According to the Online Etymology Dictionary, fool has a long genealogy:
…late 13c., “silly or stupid person,” from Old French fol “madman, insane person; idiot; rogue; jester,” also “blacksmith’s bellows,” also an adjective meaning “mad, insane” (12c., Modern French fou), from Latin follis “bellows, leather bag” (see follicle); in Vulgar Latin used with a sense of “windbag, empty-headed person.” Cf. also Sanskrit vatula- “insane,” lit. “windy, inflated with wind.”…
Meaning “jester, court clown” first attested late 14c., though it is not always possible to tell whether the reference is to a professional entertainer or an amusing lunatic on the payroll. As the name of a kind of custard dish, it is attested from 1590s (the food also was called trifle, which may be the source of the name).
There is no foole to the olde foole [Heywood, 1546]
Feast of Fools (early 14c.), from Medieval Latin festum stultorum) refers to the burlesque festival celebrated in some churches on New Year’s Day in medieval times. Fool’s gold “iron pyrite” is from 1829. Fool’s paradise “state of illusory happiness” is from mid-15c. Foolosopher, a most useful insult, turns up in a 1549 translation of Erasmus. Fool’s ballocks is described in OED as “an old name” for the green-winged orchid.
fool (v.) mid-14c., “to be foolish, act the fool,” from fool (n.). The meaning “to make a fool of” is recorded from 1590s. Also as a verb 16c.-17c. was foolify. Related: Fooled; fooling. Fool around is 1875 in the sense of “pass time idly,” 1970s in sense of “have sexual adventures.”
fool (adj.)
“foolish, silly,” considered modern U.S. colloquial, but it is attested from early 13c., from fool (n.).
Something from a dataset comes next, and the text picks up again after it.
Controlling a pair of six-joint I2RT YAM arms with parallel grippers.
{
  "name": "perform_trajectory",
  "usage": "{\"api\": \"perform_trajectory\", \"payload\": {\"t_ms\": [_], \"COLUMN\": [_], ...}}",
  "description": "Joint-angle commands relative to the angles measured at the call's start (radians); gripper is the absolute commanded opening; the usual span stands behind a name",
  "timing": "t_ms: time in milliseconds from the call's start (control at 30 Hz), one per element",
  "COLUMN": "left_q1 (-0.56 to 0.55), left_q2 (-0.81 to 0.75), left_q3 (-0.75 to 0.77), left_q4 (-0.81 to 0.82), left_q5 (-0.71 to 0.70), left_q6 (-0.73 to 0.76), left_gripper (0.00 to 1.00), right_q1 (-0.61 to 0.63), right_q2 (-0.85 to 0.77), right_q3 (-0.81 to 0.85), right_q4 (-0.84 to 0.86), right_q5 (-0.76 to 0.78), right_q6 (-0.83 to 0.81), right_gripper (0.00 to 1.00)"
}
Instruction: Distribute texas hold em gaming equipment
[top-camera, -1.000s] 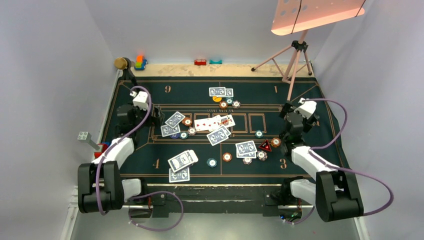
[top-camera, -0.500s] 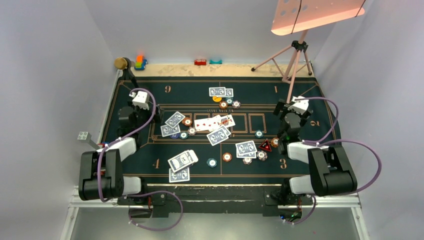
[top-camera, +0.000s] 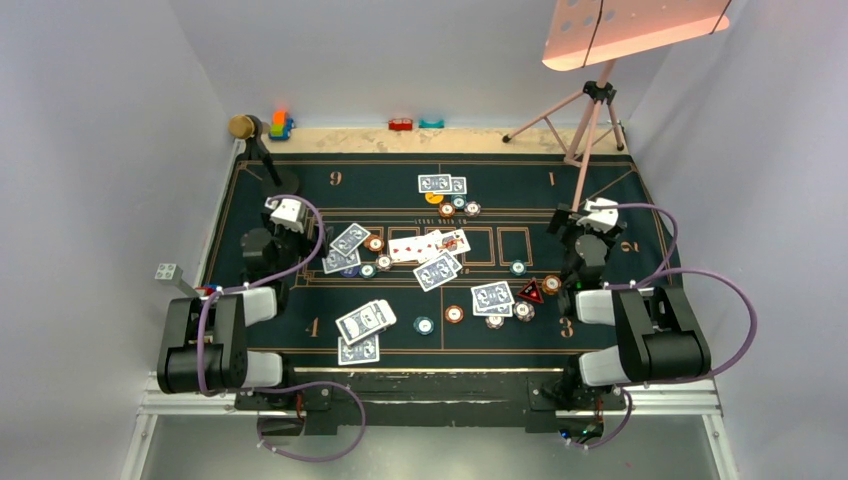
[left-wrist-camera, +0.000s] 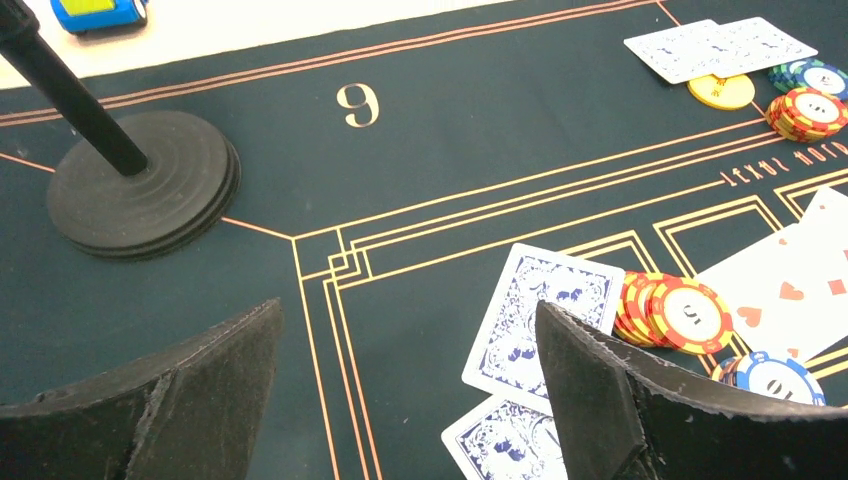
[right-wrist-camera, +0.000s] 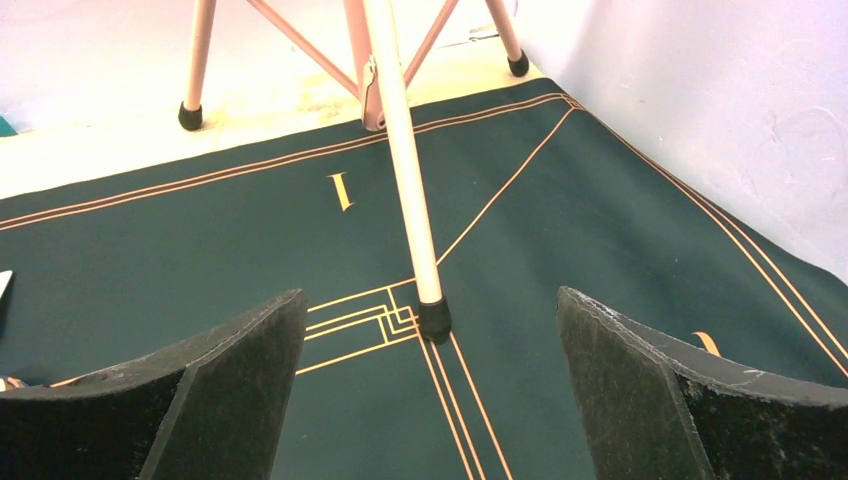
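Texas hold em gaming equipment (top-camera: 437, 270) is seen spread over the middle of the dark green felt mat (top-camera: 620, 180), which covers most of the bench (top-camera: 340, 135). Compared with a second ago, both arms are found folded back toward their bases, while no card, chip or marker is seen to have shifted. The left gripper (left-wrist-camera: 408, 308) is held spread wide and empty above the mat's left side, with a black round stand base (left-wrist-camera: 140, 185) ahead of it. The right gripper (right-wrist-camera: 430, 294) is likewise spread and empty, near a leg of the pink metal tripod (right-wrist-camera: 400, 150) at the mat's right.

Blue-backed playing cards (top-camera: 365, 320) are laid mostly in pairs: by the far edge, left of centre, at centre, right of centre and toward the near edge. Face-up white cards (top-camera: 425, 245) are set in a row in the centre boxes. Small round poker chips (top-camera: 454, 314) in orange, teal and blue are placed beside most pairs. A red triangular marker (top-camera: 529, 292) is set just right of the right-hand pair, and a yellow round button (top-camera: 433, 198) is tucked on the near side of the far pair.

The withdrawal with nothing gripped is judged to mean either that one placement is finished or that the distribution is close to done; which of the two cannot be told.
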Motion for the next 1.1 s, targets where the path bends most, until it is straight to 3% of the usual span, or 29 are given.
{"api": "perform_trajectory", "payload": {"t_ms": [0,233,367,500,567,700,1067], "left_q1": [-0.002,-0.004,-0.004,-0.004,-0.003,-0.006,-0.006], "left_q2": [-0.006,0.000,-0.006,-0.003,-0.005,-0.003,-0.003], "left_q3": [-0.001,-0.042,-0.014,-0.055,0.000,-0.006,0.000], "left_q4": [0.097,0.179,0.120,0.197,0.081,0.108,0.099], "left_q5": [0.023,-0.015,-0.045,-0.099,-0.056,0.013,0.012], "left_q6": [0.016,0.003,-0.007,-0.040,-0.028,0.017,0.018], "left_gripper": [1.00,1.00,1.00,1.00,1.00,1.00,1.00], "right_q1": [-0.002,-0.002,-0.002,-0.002,-0.002,-0.002,-0.002], "right_q2": [-0.021,-0.020,-0.022,-0.020,-0.020,-0.022,-0.019], "right_q3": [0.025,0.025,0.025,0.025,0.025,0.025,0.024], "right_q4": [0.048,0.050,0.049,0.049,0.049,0.047,0.052], "right_q5": [-0.016,-0.016,-0.016,-0.015,-0.015,-0.015,-0.015], "right_q6": [0.007,0.007,0.007,0.007,0.007,0.007,0.007], "right_gripper": [0.98,0.98,0.98,0.98,0.98,0.98,0.98]}}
[pullquote]Answer not a fool according to his folly, lest you be like him yourself.[/pullquote]Samuel Johnson defined fool as “one whom nature has denied reason.” To play the fool, he wrote, was to, “act like one void of common understanding.” Both come easily to the mind when contemplating how some current issues are portrayed by various commentators.
In Scots, a marvelllous language**, there are several words for fool: bawheid, cuif, gawky, glaik, gumf, ouf, and tawpie. Foolish is daftlike; to act foolishly is dyte, gype, gypit, menseless, taupie, and unwicelike. Daftlike is another word that appeals to me; daft is a word I heard a lot when growing up, sometimes in reference to me, but generally to the contemporary political situation. It still fits today, don’t you think?
Fool has different meanings in the Bible. In the Psalms, it says,
The fool says in his heart, “There is no God.”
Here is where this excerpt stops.